Well I read the full text of the PDF. Not the abstract, the full text.
Remember this is an unreviewed early release and the final version of this paper may differ from the version we’re seeing now, once the reviewers comments are taken into account. There’s even a possibility that the paper will be rejected for publication, if it’s thought to be seriously flawed. That’s how the review process works.
If I were asked to review this paper (I wouldn’t be, because I have no expertise in this field- but I am regularly asked to review papers in my area of expertise, so I’m familiar with the process), here’s the major issues that I’d have and that I’d want the authors to more fully address:
1. They state that they ran their test on 371 stored preCOVID blood samples, all of which should have tested negative. Only 369 were negative, meaning there were 4 false positives. That’s a 10.1% false positive rate. (Realize this is a newly developed test and performance characteristics are unknown prior to use in this study.). If you extrapolate that to their 3300 person sample, there could 330 false positive test results in their study sample. There were only 50 positive test results in their study population. The number of false positives should be accounted for by their calculated test specificity- however I question the statistics they used to calculate test specificity. They tested several groups with “known” COVID status, but most of those groups were small (~30 people) with no false positives. In the only large sample, we see the 10.1% false negative rate. I’d ask the authors to address and clarify this.
2. It’s unclear to me if the new test being used in this study is testing for IgG or IgM or both. I think it’s both, but this should be clearly stated by the authors. It matters because IgG and IgM antibodies typically are present at different phases of infection, with IgG typically present later than IgM. It would also be helpful for the authors to included in the discussion what is known about the kinetics of the immune responses of various immunoglobulin classes in COVID19 infection. For example, IgM positivity is seen 3-60 days post infection and IgG positivity starting around days 7-14. This information may be unknown but if it is, it would still be helpful to the readers understanding of the paper to include that information. FYI these things don’t matter to the fundamental hypothesis of the paper but it is useful information that the authors have of important public health implications and could be easily addressed in a few sentences so IMO including the info is better than not including it.
3. Sample bias. Did the authors inadvertently recruit cases more likely to test positive than the general population? The test subjects were recruited from FB and were not representative of the overall county demographics (more young white women, less Asians and Hispanics and elderly) and the authors attempted to correct for that statistically. However their corrections may not have corrected adequately. Keeping in mind that FB selects for circles of people with common interests, did information about this study’s availability get shared early and widely amongst a group that was more likely to test COVID positive- for example, groups of people who had been ill and couldn’t get tested otherwise? Or was the study info shared widely amongst ER nurses, hoping to learn if they were positive and didn’t need to worry as much if PPE was in short supply. Additionally, the study was set up such that each participant could bring one child, and around 800 children were enrolled. This means that of the 3300 people in the study, 1600 (800 children plus 800 parents) were from the same household. This is half the study sample. Since COVID19 is highly contagious, it would be expected that most positives would expose others in their household and if you test multiple people in a household, you would expect more positives than if you exclusively tested people from separate households if your sample was already biased towards including positives. The authors also asked test subjects about previous COVID symptoms, so it would be nice if they included info as to the number of positive samples in the subset of study participants who had previous COVID symptoms vs the subset who didn’t report previous COVID symptoms. Positive tests in the latter group are more relevant to the study’s conclusions (that there’s a high rate of inapparent infection) than positive tests in the former group.

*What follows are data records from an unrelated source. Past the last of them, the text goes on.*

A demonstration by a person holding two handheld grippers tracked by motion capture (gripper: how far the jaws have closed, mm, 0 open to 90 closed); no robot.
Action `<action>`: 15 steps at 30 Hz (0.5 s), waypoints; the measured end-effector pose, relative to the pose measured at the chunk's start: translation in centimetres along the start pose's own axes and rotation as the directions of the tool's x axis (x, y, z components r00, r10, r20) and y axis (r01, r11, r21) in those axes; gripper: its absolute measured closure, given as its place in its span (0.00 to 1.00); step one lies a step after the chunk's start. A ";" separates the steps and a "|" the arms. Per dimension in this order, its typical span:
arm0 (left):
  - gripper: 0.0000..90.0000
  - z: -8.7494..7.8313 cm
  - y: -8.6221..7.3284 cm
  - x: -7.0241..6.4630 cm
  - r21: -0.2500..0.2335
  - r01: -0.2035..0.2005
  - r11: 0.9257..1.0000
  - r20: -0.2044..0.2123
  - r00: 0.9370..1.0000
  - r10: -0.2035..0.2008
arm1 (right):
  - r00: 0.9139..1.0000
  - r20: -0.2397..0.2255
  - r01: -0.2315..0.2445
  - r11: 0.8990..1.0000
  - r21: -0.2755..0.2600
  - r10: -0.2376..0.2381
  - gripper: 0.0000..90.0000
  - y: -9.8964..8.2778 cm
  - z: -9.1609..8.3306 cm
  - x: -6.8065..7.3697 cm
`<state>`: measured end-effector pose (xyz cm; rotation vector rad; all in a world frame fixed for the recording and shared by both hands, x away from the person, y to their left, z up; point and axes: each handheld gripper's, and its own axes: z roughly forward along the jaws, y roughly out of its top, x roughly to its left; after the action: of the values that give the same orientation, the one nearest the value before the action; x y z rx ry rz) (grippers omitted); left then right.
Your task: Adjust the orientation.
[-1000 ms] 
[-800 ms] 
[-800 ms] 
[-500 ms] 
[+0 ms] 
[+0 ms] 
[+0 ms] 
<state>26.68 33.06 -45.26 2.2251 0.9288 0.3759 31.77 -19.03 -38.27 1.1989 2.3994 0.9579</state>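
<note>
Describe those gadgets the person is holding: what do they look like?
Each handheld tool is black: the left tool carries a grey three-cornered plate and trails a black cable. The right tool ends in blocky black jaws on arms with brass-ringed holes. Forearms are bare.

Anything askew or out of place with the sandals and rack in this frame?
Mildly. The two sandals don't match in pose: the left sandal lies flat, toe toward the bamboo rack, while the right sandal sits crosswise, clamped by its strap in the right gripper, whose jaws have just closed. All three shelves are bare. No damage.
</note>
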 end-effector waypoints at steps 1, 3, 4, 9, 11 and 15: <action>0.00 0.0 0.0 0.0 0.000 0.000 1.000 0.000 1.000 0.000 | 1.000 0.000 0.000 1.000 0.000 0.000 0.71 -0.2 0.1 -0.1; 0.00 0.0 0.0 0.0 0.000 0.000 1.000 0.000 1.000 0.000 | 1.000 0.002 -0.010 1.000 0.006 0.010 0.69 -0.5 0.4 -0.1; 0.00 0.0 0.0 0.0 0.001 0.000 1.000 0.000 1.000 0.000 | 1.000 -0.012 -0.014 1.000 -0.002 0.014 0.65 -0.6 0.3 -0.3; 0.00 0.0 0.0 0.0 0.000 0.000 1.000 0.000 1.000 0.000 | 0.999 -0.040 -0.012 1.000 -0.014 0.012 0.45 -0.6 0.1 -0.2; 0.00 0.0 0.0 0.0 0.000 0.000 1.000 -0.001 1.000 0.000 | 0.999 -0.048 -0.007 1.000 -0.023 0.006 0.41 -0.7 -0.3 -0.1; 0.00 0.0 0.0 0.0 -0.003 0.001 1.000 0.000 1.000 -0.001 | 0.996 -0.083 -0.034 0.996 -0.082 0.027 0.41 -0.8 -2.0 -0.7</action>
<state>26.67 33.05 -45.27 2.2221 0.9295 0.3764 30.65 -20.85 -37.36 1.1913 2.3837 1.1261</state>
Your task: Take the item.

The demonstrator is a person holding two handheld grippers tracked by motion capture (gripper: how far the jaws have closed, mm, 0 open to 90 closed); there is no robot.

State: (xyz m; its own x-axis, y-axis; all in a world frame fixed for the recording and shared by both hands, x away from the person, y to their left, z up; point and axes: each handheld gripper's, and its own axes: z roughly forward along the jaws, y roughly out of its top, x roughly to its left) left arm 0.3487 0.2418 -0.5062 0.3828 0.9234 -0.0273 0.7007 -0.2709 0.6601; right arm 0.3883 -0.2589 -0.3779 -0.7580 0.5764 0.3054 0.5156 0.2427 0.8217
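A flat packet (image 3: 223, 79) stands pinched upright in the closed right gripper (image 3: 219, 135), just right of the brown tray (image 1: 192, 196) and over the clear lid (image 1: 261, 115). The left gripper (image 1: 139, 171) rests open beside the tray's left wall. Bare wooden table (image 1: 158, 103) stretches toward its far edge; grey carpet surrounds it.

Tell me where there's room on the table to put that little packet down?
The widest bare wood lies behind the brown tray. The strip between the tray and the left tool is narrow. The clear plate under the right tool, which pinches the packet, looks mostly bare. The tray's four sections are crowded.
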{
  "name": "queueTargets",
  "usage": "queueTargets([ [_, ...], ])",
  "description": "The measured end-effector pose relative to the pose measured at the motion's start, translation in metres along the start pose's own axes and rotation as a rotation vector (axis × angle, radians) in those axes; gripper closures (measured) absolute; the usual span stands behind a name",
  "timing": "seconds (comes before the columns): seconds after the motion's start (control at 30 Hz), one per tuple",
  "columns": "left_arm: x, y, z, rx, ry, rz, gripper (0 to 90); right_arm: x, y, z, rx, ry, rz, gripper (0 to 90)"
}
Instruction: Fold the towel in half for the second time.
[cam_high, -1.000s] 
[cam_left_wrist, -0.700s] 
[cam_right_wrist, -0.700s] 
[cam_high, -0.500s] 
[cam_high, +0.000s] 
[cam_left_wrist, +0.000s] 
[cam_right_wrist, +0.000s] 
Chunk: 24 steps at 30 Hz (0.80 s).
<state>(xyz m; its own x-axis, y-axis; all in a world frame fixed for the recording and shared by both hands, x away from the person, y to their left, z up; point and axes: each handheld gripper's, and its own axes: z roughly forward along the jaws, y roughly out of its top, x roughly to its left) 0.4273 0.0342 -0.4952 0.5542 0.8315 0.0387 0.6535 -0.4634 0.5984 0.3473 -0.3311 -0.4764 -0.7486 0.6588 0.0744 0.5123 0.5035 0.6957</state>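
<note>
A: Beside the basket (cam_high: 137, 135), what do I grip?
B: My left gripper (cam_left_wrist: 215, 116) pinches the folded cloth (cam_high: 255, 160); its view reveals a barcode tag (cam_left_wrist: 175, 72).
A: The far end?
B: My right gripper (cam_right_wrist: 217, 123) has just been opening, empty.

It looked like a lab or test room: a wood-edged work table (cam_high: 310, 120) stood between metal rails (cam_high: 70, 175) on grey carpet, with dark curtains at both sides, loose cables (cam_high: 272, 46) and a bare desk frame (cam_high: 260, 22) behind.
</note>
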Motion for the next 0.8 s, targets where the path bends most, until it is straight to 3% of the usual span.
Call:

Before people express exasperation that I’m not “being positive” or that I don’t want “good news,” neither of those things are revelvant to critically reading a scientific article. The question is whether the authors’ data supports their conclusions.
I’d be quite interested to see the final peer reviewed version of this paper. I think the authors chose a quick expedient way to recruit test subjects, which makes sense given the desire to get results out ASAP in the midst of a pandemic. But in doing so, they may have introduced significant bias to their study.